__What to produce__: Copy the data exactly as it appears, and do not include any pictures.

__Data section__:
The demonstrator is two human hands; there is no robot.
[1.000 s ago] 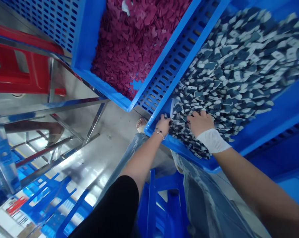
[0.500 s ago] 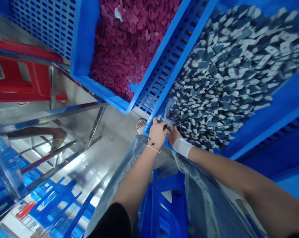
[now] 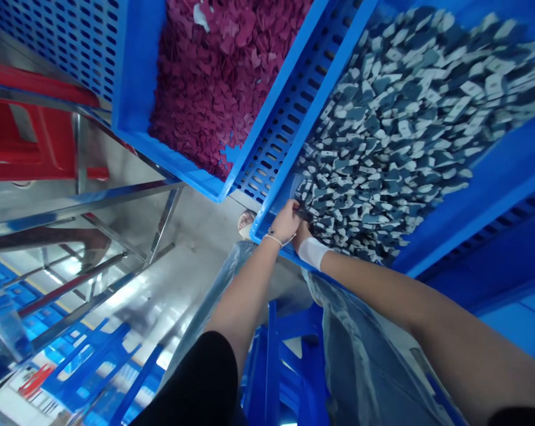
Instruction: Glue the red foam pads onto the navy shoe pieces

__Written answer__:
The demonstrator is two human hands; there is no robot.
[1.000 s ago] 
[0.500 s ago] 
[now] 
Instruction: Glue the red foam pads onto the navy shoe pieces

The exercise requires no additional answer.